Di pihak lain para filosof muslim. Seperti dijelaskan oleh Murtadha Muthahari dalam buku yang berjudul Al Fitrah yang diterbitkan dengan judul yang sama oleh penerbit citra menjelaskan hal ini dengan mengutip sebuah ayat suci Allah SWT

Dan Allah mengeluarkan kamu dari perut ibumu dalam keadaan tidak mengetahui suatu apapun, dan dia memberi kamu pendengaran, penglihatan, dan hati, agar kamu bersyukur. (QS. Al Nahl : 78)

Dalam menjelaskan ayat ini Muthahari mengatakan bahwa semua bayi yang dilahirkan berada dalam keadaan bersih seperti lembaran kertas putih tanpa ada satu goresan apapun. Tetapi disisi lain, menurut Muthahari, ada juga ayat Al Quran yang mengulang-ulang kata al tadzakur (mengingat). Seperti dalam ayat “maka berilah peringatan sesungguhnya kamu adalah orang yang memberi peringatan (QS. Al Ghasyiyah : 21). Dalam ayat ini Nabi SAW adalah seorang mudzakir (orang yang memberi peringatan) artinya ada sesuatu pengetahuan dalam diri manusia yang tinggal di ingat saja. Untuk mengkompromikan dua ayat yang seakan mengandung kontradiksi ini membutuhkan penjelasan yang sangat filosofis berupa argumen rasional. Disinilah penting filsafat dalam memahami ajaran agama Islam tepatnya memahami Al Quran. tetapi jangan di salah pahami bahwa tanpa filsafat akan sulit memahami dan menjelaskan ayat-ayat Al Quran, tetapi yang menjadi maksud penulis adalah bahwa filsafat juga bermanfaat bagi umat muslim yang ingin menambah pengetahuanya terkait pembacaan (baca:penafsiran) terhadap Al Quran.

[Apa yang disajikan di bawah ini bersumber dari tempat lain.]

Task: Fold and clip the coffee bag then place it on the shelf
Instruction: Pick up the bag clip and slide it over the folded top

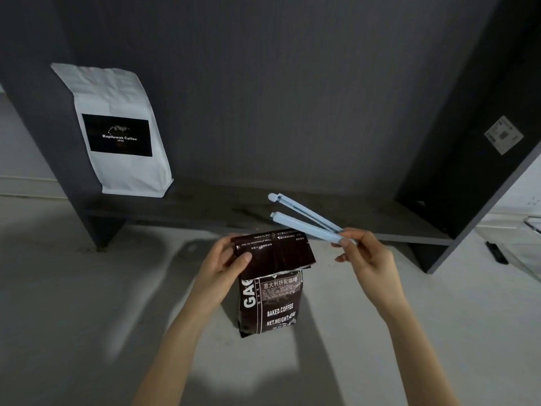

Para filosof muslim menjelaskan bahwa manusia secara potensial atau secara fitrahwi memiliki kemampuan untuk menolak pernyataan-pernyataan yang bersifat kontradiksi. Contohnya pernyataan seperti, satu benda berada di dua tempat dalam waktu yang sama, atau sebahagian lebih kecil daripada keseluruhan, atau A berbeda dengan B. Dalam mengkonsepsikan dan membenarkan pernyataan di atas tentu seluruh manusia tidak memerlukan proses usaha untuk berpikir apalagi mengindra. Maksudnya, prinsip non kontradiksi yang digunakan untuk membedah pernyataan di atas di peroleh tanpa pengindraan atau usaha berpikir lainya. Ia (prinsip non kontradiksi) langsung mengaktual dengan sendirinya dalam diri manusia, tanpa berupa usaha-usaha tertentu untuk memunculkanya setelah syaratnya terpenuhi atau adanya realitas yang kontradiksi. 

Prinsip non kontradiksi (di simbolkan A=A) adalah merupakan salah satu prinsip-prinsip berpikir yang bersifat bawaan. Prinsip tersebut asli, tidak berubah dan tidak bisa salah. Sudah tertanam dalam fitrah manusia secara potensial. Namun untuk mengaktual setelah adanya realitas yang tersaji yaitu dua hal yang berbeda. Untuk mengaktual tidak memerlukan usaha-usaha tertentu tetapi akan terjadi dengan sendirinya. Ibarat biji jagung, dalam biji jagung telah terdapat potensi untuk menjadi sebuah tumbuhan jagung, tetapi akan mengaktual setelah adanya rangsangan realitas eksternal berupa pupuk atau sejenisnya. 

Kesimpulan disini adalah bahwa bayi atau manusia yang baru lahir memiliki potensial secara fitrah prinsip-prinsip berpikir itu. Dan akan mengaktual sesuai dengan perkembangan kemampuan inderanya dalam memahami realitas eksternal yang majemuk. Dan untuk mengaktual prinsip-prinsip berpikir ini tidak melalui usaha tertentu.